To date, our team of experts has articulated 49 Core Ethical Commitments that set parameters for ethical conduct and goals for ethical improvement of food products. These commitments can guide actors along the food chain who have the power to make ethical improvement to production practices. They also provide guidance to consumers who prefer to buy foods that cohere with their ethical values.

Travis N. Rieder, PhD

Travis’ work tends to fall into one of two, quite distinct research programs. The first concerns ethics and policy questions about sustainability and planetary limits. Much of this research has been on issues in climate change ethics and procreative ethics with a particular focus on the intersection of the two – that is, on the question of responsible procreation in the era of climate change.  His publications have appeared in several journals on this topic, as well as in a short book with Springer, entitled Toward a Small Family Ethic (2016). He also works on food ethics related to climate change and sustainability, and is currently a member of the Global Food Ethics and Policy team, focusing on ethical issues concerning high-emissions food, in particular animal-sourced foods.

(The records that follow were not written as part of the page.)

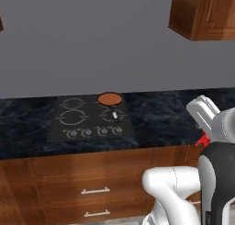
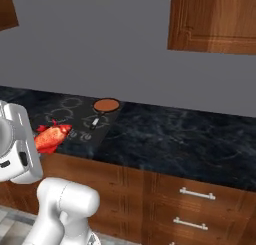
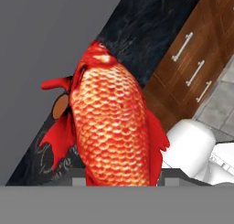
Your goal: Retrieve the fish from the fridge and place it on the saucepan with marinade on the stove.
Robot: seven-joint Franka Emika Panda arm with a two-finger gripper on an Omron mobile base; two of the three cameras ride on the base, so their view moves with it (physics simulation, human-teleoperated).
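Red-orange and scaly, the fish [image 3: 112,127] is sitting clamped in the gripper [image 3: 119,182], hanging in front of the dark marbled counter [image 2: 165,134]. Beyond it, the saucepan [image 1: 110,99] of marinade [image 1: 109,98] is resting on the stove [image 1: 78,120], grey wall [image 1: 92,45] behind.

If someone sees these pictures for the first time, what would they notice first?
The bright red-orange fish, held at the gripper, fills the middle of the hand view. Next comes the saucepan of orange-brown marinade on the back right burner of the black stove.
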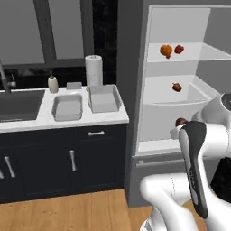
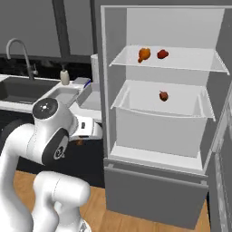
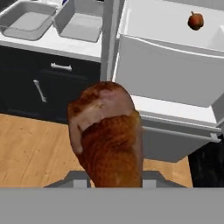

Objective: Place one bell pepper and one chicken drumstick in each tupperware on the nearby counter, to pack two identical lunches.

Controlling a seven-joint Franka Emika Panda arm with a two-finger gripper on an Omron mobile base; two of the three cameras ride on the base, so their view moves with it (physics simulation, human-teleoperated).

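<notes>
gripper (image 3: pixel 111 183) clamped on brown drumstick (image 3: pixel 107 135), held clear of fridge for carrying | target: empty tubs (image 1: pixel 67 107) on counter (image 1: pixel 27 122) | peppers (image 2: pixel 163 95) remain on shelves

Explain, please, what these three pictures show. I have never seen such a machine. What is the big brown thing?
They show one moment in a simulated kitchen. The machine is a white robot arm on a base that can drive. Two pictures come from cameras on that base, behind the arm to its left and right. The third comes from a camera on the hand, looking along it.

The big brown thing is a chicken drumstick, held in the hand and close to the lens.

On the counter stand two grey tubs, one beside the other, both with nothing in them. The open fridge holds an orange drumstick and a pepper on the top shelf, and another pepper below.
</notes>
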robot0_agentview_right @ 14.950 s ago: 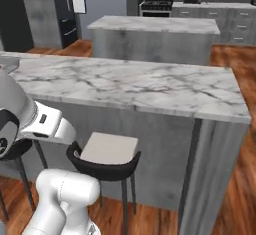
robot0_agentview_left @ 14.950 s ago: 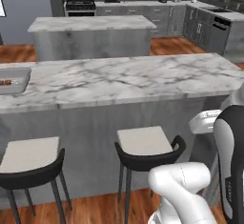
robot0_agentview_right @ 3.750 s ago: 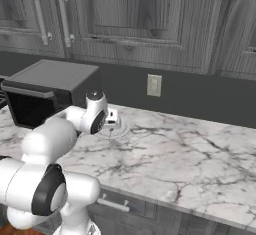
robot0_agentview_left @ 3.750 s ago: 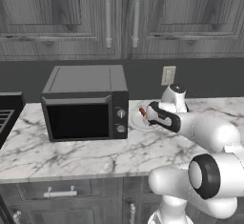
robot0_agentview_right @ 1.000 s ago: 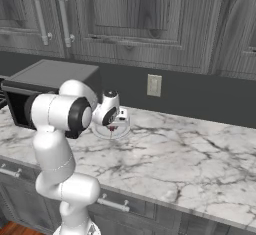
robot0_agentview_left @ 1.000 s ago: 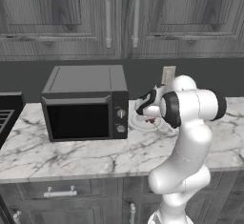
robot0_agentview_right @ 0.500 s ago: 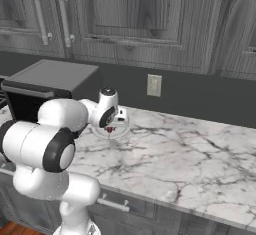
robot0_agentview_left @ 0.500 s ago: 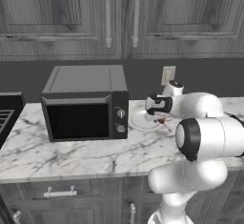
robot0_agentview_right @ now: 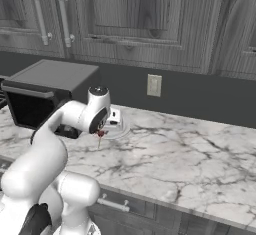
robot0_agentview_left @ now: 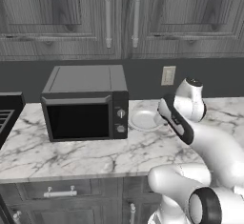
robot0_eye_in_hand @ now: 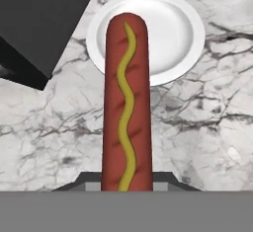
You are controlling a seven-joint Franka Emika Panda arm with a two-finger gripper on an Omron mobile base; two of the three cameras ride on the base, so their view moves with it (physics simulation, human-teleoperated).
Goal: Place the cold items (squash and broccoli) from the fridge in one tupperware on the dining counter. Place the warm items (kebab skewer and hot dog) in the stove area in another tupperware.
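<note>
My gripper [robot0_eye_in_hand: 126, 184] is shut on the hot dog [robot0_eye_in_hand: 123, 102], a red sausage with a wavy yellow mustard line that sticks out ahead of the fingers. It hangs over the marble counter [robot0_eye_in_hand: 207, 127], just in front of an empty white plate [robot0_eye_in_hand: 173, 33]. In the right base view the gripper [robot0_agentview_right: 102, 129] points down with the hot dog's red end [robot0_agentview_right: 100, 134] below it, beside the plate [robot0_agentview_right: 119, 127]. The left base view shows the gripper [robot0_agentview_left: 163, 107] just right of the plate [robot0_agentview_left: 144, 120]. The kebab skewer, tupperware, squash and broccoli are out of view.
A dark microwave [robot0_agentview_left: 86, 101] stands on the counter just left of the plate, its door shut. The stove's edge [robot0_agentview_left: 7, 113] is at the far left. Grey wall cabinets [robot0_agentview_left: 119, 18] hang above, and an outlet [robot0_agentview_left: 167, 75] is on the backsplash. Bare marble [robot0_agentview_right: 190, 154] stretches right.
The arm has swung its elbow round and the hand has turned downward. The hot dog stays in the grip and has come slightly toward the counter's front, off the plate.
</note>
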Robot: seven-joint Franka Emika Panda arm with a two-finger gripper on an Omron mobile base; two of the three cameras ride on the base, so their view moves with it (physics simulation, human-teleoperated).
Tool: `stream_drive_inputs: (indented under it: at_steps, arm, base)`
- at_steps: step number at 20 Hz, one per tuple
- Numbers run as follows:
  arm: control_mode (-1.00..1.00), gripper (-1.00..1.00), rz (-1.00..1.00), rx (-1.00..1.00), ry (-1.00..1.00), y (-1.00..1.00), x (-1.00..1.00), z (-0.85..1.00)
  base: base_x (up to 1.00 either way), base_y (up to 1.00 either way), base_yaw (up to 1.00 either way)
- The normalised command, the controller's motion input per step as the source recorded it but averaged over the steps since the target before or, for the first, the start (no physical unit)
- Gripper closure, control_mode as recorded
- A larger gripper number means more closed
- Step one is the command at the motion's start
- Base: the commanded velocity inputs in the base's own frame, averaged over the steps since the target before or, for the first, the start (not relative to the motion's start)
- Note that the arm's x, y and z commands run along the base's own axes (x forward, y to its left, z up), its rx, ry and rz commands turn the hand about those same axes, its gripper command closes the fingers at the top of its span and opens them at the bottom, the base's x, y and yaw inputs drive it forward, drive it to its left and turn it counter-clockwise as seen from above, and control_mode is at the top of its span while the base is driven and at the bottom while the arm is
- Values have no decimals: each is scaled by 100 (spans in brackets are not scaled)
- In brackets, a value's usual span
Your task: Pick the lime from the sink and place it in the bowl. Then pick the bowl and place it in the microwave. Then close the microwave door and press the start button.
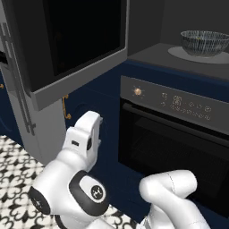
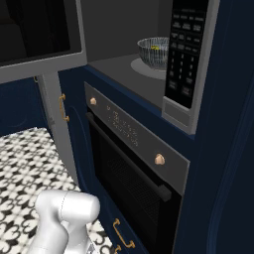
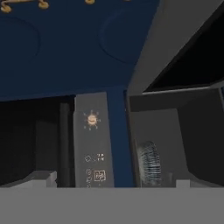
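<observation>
From the left base view, my arm is folded low in front of the black oven (image 1: pixel 179 147), with my wrist turned toward the open microwave door (image 1: pixel 76 49), which hangs swung out above and to my left. The bowl (image 1: pixel 205 42) sits on the turntable plate (image 1: pixel 197 55) inside the microwave (image 1: pixel 147 53).

From the right base view, the lime (image 2: pixel 156 48) shows as a small yellow-green spot inside the bowl, well back in the cavity. The keypad (image 2: pixel 182 54) stands on the right side of the opening. Its buttons carry pale marks too small for me to read, and so do the symbols on the oven's panel.

In the hand view, I look along a rolled frame at the brass knob (image 3: pixel 91 119), the panel's white icons and the striped bowl seen edge-on. I see no brand name. My fingertips are not clear here, so I cannot tell how far my jaws are parted or whether they hold anything.

My judgement is that the door comes next. The risk is that my elbow, being so close under it, catches its lower edge, or that a push near the hinge leaves the door ajar and the start button does nothing.
</observation>
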Motion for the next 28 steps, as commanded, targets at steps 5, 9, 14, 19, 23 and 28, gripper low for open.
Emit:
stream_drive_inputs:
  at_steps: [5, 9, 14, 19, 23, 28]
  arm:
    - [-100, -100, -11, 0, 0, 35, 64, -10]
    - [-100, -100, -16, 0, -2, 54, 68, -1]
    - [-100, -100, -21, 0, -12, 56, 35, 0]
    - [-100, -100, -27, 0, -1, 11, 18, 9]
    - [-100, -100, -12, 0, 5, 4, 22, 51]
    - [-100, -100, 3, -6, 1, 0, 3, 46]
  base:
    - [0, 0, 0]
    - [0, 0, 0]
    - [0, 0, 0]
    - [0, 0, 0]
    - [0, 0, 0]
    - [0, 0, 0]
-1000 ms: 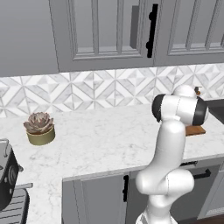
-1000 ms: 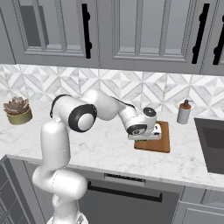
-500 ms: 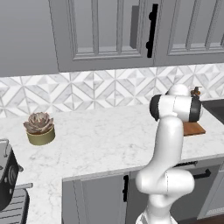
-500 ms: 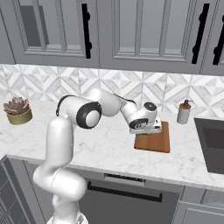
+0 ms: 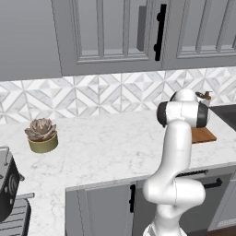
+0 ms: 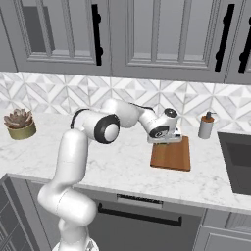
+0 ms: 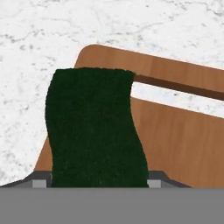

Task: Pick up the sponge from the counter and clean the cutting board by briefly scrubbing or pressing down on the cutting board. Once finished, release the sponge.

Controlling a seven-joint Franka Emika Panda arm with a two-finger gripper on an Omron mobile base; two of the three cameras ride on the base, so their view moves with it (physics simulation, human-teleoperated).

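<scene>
Sponge [image 7: 94, 127] clamped in the gripper [image 7: 98, 181], dark face outward. Hung over the cutting board's [image 7: 179, 144] slotted end, lined up for pressing down.

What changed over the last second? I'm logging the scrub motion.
The gripper, holding the sponge, shifted from the middle of the cutting board toward its far edge, and the forearm swung back with it. The cutting board, soap bottle and potted plant stayed put.
</scene>
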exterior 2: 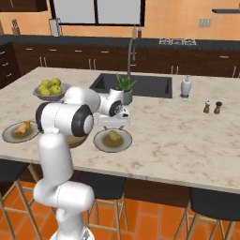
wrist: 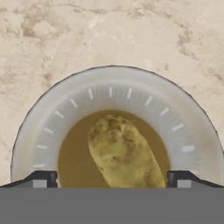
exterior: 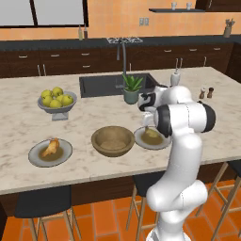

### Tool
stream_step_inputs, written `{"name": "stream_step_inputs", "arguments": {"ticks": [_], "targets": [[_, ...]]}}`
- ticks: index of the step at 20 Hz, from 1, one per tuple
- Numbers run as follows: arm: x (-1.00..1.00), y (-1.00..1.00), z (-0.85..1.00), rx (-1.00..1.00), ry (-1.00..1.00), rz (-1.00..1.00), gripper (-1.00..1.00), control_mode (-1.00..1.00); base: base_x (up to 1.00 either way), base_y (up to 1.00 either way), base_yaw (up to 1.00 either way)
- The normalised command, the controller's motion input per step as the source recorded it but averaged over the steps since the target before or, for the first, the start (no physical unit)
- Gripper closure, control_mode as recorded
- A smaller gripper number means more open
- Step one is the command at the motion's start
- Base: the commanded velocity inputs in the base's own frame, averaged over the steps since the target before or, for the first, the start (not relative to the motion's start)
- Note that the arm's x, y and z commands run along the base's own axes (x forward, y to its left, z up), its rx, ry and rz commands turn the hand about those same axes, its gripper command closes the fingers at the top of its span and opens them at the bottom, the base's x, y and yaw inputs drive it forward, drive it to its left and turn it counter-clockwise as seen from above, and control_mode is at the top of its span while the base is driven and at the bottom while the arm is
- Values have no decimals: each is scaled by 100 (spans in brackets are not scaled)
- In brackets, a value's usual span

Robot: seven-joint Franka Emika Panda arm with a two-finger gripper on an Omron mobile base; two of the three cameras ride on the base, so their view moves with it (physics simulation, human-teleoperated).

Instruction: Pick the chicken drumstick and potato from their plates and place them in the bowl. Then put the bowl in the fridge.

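On the marble island counter (exterior: 28,127) of an orange-walled kitchen, the potato (wrist: 122,151) is lying on the right-hand plate (wrist: 39,131), right of the wooden bowl (exterior: 113,140). Directly above it the gripper (wrist: 111,178) is hovering, fingers spread wide, gripping nothing.

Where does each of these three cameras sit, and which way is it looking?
Left base view: behind the arm's left, facing the marble island; white arm rises lower right.
Right base view: behind its right; arm lower left.
Hand view: on the hand, looking down between the open gripper fingertips.
All share the lumpy tan potato on its round grey plate.
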Motion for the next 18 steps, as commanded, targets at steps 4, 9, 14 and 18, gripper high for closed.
{"name": "stream_step_inputs", "arguments": {"ticks": [4, 9, 14, 18], "targets": [[12, 0, -39, 0, 0, 4, -100, -100, 0, 0, 0], [-1, -4, -37, 0, -5, 3, -100, -100, 0, 0, 0], [0, -4, -32, 0, -3, 4, -100, -100, 0, 0, 0], [0, 0, -4, 0, 0, 0, 100, -100, 0, 0, 0]]}}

The second, and much newer, research program concerns ethical and policy issues surrounding America’s opioid epidemic. In this area, Travis has published an essay in Health Affairs concerning physician responsibility for safely weaning patients off prescription opioids, and co-authored a National Academy of Medicine Perspective Paper on Physician Responsibility in combating the opioid crisis.

In addition to his more scholarly writing, Travis is firmly committed to doing bioethics with the public, and to that end writes and interviews regularly for the popular media; his work has appeared in very many high-impact publications, including The Guardian, Washington Post, NPR’s All Things Considered, New Republic, and IFLScience. He writes regularly for The Conversationand blogs occasionally at The Huffington Post and the Berman Institute Bioethics Bulletin.